[Work task]: Nothing should be output except the lines from the top of the material below through the line that contains "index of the", each exactly as written.

------------------------------------

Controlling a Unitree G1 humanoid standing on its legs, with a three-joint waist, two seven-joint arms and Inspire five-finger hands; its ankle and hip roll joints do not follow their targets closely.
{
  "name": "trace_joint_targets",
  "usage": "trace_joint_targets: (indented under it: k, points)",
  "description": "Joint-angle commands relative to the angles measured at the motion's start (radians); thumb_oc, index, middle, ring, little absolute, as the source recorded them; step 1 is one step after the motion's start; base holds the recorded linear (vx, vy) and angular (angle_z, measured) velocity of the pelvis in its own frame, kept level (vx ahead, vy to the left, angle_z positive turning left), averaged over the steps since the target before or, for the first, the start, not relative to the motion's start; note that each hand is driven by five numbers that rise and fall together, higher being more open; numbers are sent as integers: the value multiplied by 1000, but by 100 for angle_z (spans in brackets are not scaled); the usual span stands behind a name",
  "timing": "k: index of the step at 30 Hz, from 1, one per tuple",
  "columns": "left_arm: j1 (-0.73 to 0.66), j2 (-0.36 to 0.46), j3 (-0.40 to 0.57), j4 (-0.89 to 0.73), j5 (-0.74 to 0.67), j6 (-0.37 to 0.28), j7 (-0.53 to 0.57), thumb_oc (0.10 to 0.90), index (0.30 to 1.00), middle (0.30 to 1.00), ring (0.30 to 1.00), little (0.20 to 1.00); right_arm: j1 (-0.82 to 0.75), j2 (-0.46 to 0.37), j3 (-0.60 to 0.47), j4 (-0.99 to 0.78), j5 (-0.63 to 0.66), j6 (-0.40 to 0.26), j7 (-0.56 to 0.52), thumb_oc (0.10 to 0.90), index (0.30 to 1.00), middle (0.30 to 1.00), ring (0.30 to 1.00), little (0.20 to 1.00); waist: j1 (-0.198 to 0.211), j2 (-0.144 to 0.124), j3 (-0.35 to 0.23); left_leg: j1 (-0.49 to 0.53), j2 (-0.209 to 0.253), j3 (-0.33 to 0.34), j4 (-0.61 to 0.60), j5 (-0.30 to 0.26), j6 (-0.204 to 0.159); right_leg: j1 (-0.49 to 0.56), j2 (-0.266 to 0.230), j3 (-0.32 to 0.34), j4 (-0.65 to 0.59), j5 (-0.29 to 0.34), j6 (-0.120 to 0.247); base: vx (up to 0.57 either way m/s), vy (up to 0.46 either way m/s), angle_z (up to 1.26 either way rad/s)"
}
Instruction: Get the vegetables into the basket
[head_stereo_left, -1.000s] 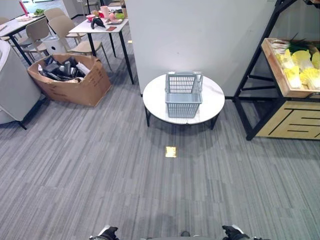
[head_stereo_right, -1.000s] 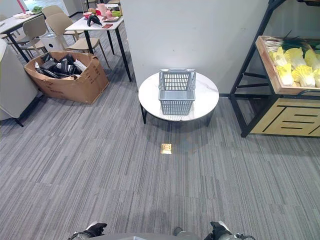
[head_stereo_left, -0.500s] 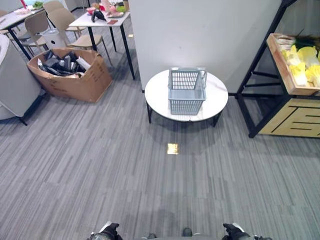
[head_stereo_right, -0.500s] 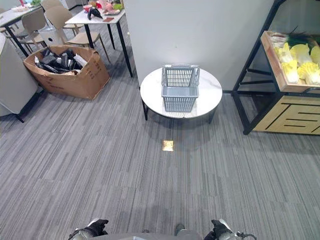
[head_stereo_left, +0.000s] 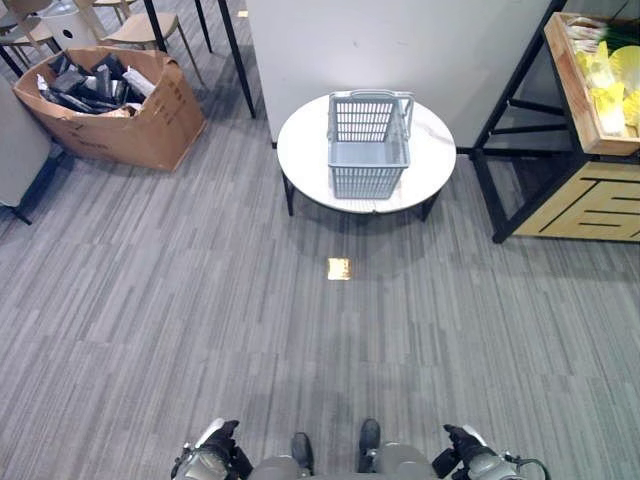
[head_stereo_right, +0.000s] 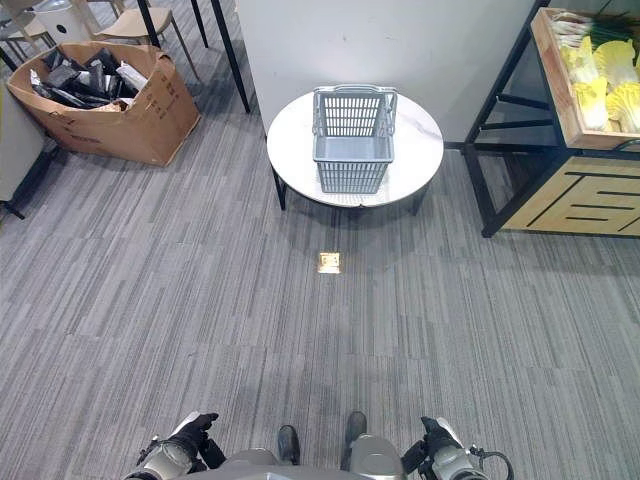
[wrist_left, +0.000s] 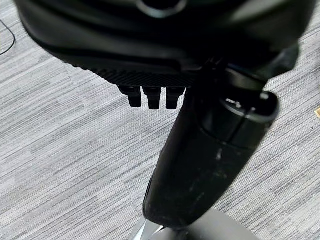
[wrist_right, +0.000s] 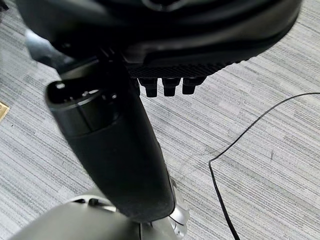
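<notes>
- Basket (head_stereo_left: 369, 145) sits on the round table (head_stereo_left: 303, 150), well ahead of both hands, long axis running away from the robot, handles upright.
- Vegetables (head_stereo_right: 598, 62) lie on the shelf (head_stereo_right: 560, 90) far right, partly cut off.
- Left hand (head_stereo_left: 215, 448) and right hand (head_stereo_left: 462, 443) hang low, holding nothing; fingers (wrist_left: 148, 96) relaxed, mostly hidden.

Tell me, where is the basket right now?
In the left eye view the grey basket stands on the round white table by the wall, between the cardboard box and the vegetable shelf.
</notes>
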Motion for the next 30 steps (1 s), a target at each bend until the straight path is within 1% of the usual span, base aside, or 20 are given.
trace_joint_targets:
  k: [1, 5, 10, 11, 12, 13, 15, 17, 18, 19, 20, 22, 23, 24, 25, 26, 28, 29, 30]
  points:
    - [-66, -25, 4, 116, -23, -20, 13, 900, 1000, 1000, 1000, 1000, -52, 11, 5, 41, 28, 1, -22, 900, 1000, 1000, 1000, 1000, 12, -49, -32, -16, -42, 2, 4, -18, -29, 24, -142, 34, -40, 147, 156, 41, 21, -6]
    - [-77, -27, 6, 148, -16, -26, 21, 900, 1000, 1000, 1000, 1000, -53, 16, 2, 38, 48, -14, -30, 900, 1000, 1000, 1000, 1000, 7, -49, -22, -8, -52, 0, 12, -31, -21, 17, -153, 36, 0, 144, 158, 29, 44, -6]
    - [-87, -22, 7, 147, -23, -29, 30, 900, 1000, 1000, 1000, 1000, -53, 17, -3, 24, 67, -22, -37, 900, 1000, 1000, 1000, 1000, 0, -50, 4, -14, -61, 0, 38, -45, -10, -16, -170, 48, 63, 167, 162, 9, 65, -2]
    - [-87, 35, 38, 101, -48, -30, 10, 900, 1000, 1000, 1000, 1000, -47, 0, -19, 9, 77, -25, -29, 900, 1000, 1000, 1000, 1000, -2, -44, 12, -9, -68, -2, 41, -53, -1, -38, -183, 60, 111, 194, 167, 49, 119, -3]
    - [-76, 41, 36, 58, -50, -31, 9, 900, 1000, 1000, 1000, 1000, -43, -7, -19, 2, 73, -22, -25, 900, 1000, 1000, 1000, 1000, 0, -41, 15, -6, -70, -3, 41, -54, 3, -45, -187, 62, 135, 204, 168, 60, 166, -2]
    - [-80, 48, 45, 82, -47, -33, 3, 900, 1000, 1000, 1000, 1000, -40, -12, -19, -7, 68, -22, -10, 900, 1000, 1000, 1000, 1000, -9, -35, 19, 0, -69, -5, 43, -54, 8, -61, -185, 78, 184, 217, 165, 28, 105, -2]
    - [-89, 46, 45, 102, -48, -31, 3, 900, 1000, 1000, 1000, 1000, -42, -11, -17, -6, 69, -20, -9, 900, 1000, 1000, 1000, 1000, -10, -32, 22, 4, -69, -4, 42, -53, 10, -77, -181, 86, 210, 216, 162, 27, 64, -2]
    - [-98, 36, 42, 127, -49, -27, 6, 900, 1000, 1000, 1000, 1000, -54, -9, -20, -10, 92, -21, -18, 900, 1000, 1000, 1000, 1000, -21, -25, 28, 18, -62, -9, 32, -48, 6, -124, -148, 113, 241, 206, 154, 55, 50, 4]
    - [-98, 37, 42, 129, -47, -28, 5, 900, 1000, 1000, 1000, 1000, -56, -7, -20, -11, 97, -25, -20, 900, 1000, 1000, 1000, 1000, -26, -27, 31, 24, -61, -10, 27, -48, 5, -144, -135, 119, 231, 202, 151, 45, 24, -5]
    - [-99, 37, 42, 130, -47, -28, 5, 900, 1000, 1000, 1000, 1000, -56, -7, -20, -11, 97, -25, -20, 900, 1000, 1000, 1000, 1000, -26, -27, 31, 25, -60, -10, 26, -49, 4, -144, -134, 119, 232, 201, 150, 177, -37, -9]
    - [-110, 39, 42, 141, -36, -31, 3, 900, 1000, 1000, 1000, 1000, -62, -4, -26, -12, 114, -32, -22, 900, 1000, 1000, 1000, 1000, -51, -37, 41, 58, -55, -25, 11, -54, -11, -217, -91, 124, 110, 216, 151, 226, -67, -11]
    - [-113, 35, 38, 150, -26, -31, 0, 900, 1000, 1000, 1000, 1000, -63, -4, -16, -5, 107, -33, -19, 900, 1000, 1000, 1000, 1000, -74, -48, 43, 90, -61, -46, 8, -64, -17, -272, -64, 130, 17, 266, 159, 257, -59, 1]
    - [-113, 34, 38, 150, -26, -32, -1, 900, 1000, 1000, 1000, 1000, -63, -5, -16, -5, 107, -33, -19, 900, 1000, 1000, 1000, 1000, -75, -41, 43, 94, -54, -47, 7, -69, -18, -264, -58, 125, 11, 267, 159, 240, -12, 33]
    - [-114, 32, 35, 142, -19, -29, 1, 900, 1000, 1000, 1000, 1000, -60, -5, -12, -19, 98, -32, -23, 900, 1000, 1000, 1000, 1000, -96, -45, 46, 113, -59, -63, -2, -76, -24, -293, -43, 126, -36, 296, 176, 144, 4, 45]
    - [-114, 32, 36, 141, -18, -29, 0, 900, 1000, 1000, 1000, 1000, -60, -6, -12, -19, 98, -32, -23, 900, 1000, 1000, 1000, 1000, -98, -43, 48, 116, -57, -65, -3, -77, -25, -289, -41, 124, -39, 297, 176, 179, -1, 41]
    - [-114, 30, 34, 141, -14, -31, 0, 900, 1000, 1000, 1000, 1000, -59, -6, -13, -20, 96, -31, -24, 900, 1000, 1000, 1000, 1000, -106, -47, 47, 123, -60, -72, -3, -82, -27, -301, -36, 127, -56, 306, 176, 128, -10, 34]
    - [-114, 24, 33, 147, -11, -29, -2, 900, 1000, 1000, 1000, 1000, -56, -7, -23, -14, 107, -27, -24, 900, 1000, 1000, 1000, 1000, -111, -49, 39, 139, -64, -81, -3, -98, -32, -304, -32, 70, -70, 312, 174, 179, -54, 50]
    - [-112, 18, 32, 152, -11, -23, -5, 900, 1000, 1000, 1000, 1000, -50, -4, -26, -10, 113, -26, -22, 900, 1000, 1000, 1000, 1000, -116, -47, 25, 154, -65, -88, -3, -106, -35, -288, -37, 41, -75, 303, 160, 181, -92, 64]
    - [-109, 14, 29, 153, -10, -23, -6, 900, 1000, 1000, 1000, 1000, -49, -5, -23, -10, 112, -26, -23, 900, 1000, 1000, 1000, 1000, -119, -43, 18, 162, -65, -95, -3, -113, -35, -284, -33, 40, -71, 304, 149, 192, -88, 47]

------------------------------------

[Result of this exercise]:
Controlling a Unitree G1 humanoid standing on its legs, with a three-joint waist, two seven-joint arms and Inspire five-finger hands; its ankle and hip roll joints do not follow their targets closely.
{
  "name": "trace_joint_targets",
  "usage": "trace_joint_targets: (indented under it: k, points)",
  "description": "Joint-angle commands relative to the angles measured at the motion's start (radians); thumb_oc, index, middle, ring, little absolute, as the source recorded them; step 1 is one step after the motion's start; base holds the recorded linear (vx, vy) and angular (angle_z, measured) velocity of the pelvis in its own frame, kept level (vx ahead, vy to the left, angle_z positive turning left), averaged over the steps since the target before or, for the first, the start, not relative to the motion's start; note that each hand is driven by five numbers that rise and fall together, higher being more open; numbers are sent as integers: the value multiplied by 1000, but by 100 for angle_z (spans in brackets are not scaled); the usual span stands behind a name",
  "timing": "k: index of the step at 30 Hz, from 1, one per tuple",

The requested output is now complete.